Daily Mail

UNDERDOGS MUST BARE TEETH OR CITY WILL STROLL IT

- IAN LADYMAN Football Editor @Ian_Ladyman_DM

WATFORD’S training ground this week was a sunny place in more ways than one. Troy Deeney was, as usual, at the centre of it.

‘Come on then,’ he grinned at the man from one of the tabloids. ‘Let’s do this interview for your silly newspaper.’

Across the car park, Ben Foster was dashing for his car and home for the school run. ‘The holidays are almost here,’ he smiled.

For the Watford goalkeeper, they have already started. His Premier League understudy Heurelho Gomes is expected to start in today’s FA Cup final.

Midfielder Will Hughes strolled past. He is known to have teammate Gerard Deulofeu in his Fantasy Football XI. Along the path, Tom Cleverley chatted amiably to a reporter he knows.

Once of Manchester United, Cleverley has known big games before.

The atmosphere felt relaxed and it felt optimistic, as though something good was round the corner.

One hopes Watford manager Javi Gracia and his players can take this on to the field at Wembley today because, when you play Manchester City, optimism, ambition and courage have to go with you.

If this Premier League season has taught us anything it is that hoping to stifle Pep Guardiola’s City, trying to smother them with a blanket of defenders, will get you precisely nowhere.

It may earn you a narrow defeat but what good is that in an FA Cup final?

So today Watford must be bold and we hope that they are, for the sake of the game and indeed for the sake of our game as a whole. Watching Newcastle and Leicester stand up to Liverpool and City at the end of the league season was a thrilling spectacle and long overdue. Both lost by a single goal in games that could have swung the other way.

At Wembley late this afternoon,

the onus is on Watford to do the same. City are a wonderful football team who have shown us things we may never forget as they pipped Liverpool to the line by a point.

Their manager said yesterday that they are not ready to be considered among the Premier League’s best ever but he was quite wrong about that.

So after a title race that only really ever featured two teams, there is an argument that suggests the man in the street needs the FA Cup more than ever.

Cup competitio­ns offer hope. At kick- off, the playing field feels level. A good showing by the underdog is required today if City are not going to stroll to the first domestic treble in the history of our game.

Can they be beaten? Yes, they can. City will have to be slightly off but that is not out of the question, given the effort that went into clinching the title last weekend and the emotional plunge that will undoubtedl­y have followed.

Watford, meanwhile, must look to match-winners and hope they come to the fore. If mental attitude is important then Deeney is unlikely to be found wanting, while Deulofeu won Watford’s semi-final against Wolves almost on his own.

‘ I think if I play well they’ll have had a very difficult day,’ said Deeney yesterday. ‘If there’s a lot of crosses in the box, as much as I really respect Mr Kompany, he would say it’s not going to be an easy day for him.

‘If I’m on my A game it’ll be a very difficult game for whoever’s playing. I have never played in a final before. The only one would have been a school, county game or something.’

FA Cup finals used to have that once-in-a-lifetime feel about them. That was until it became a fixture dominated by the big clubs and populated by players used to a diet of Champions League matches and internatio­nal tournament­s.

Watford are undeniably welcome, therefore.

They have progressed in the league under Gracia this season and will in all likelihood do so again next time round if the club resist for once the temptation to change their manager during the summer.

Despite what Guardiola says, City stand on the cusp of great achievemen­t.
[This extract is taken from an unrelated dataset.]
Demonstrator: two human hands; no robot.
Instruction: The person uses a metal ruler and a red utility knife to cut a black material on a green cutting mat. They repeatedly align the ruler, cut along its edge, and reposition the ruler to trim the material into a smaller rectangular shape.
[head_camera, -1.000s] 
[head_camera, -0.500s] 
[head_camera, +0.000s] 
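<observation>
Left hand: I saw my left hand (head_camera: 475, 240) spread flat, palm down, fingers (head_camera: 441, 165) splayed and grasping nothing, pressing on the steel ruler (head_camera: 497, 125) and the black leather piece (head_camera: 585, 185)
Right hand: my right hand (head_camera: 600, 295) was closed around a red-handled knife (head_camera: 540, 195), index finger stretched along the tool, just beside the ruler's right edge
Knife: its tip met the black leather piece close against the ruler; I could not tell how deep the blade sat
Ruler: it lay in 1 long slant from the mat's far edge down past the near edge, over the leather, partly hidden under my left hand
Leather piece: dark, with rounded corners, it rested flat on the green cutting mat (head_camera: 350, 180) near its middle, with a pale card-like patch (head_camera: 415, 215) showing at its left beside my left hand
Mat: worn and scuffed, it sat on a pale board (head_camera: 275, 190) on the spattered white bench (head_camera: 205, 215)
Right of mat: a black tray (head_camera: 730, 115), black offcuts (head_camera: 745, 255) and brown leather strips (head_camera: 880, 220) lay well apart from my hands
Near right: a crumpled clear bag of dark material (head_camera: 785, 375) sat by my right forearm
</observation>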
The Spaniard continues to obsess about the Champions League but UEFA’s blue-riband competitio­n is not the only test of a very good team.
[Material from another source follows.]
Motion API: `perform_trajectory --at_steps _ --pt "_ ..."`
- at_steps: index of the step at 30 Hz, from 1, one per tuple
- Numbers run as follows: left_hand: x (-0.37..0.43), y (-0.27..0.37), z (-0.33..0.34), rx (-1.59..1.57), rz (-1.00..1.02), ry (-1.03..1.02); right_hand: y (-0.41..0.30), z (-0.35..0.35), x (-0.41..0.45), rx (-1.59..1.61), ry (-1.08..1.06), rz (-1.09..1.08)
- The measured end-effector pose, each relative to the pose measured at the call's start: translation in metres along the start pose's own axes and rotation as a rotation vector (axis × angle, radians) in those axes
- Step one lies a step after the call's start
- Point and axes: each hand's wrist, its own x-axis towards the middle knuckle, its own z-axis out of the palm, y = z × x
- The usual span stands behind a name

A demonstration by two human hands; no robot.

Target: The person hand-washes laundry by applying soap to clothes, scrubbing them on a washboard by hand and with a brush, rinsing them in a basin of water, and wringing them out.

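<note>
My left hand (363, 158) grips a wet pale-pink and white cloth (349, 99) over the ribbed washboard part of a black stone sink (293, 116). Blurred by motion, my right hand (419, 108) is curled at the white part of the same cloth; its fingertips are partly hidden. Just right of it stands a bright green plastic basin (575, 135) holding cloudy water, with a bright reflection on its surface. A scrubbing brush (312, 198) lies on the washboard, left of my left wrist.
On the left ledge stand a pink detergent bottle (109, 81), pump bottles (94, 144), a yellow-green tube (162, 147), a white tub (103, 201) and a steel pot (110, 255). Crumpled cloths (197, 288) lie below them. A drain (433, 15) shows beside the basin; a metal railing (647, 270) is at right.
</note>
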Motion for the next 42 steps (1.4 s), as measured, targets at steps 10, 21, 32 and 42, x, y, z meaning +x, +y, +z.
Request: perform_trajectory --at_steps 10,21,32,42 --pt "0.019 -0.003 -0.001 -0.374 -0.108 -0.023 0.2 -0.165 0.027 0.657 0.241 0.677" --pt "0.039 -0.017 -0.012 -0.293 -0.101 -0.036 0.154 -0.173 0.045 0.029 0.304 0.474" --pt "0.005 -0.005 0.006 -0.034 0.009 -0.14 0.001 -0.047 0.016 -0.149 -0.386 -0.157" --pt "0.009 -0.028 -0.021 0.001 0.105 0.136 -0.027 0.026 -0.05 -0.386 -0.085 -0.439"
To win three domestic trophies would say everything about the quality of the City squad but also about its depth and Guardiola’s admirable commitment to every competitio­n his team enters. Guardiola touched again yesterday on the issue of credit and how much his team have or have not received from the general public.

He was a little contrary about it but it clearly does irk him a little. It really shouldn’t.

Trophies will close down every single argument in football and, having won 22 very big ones in his managerial career, he should know that better than most.

Guardiola does not have an FA Cup and it is clear that means something to him.

Neverthele­ss, there is opportunit­y at Wembley today for Watford if they choose to open their eyes and look at it.

A bit of bravery may take them further than they ever would have imagined.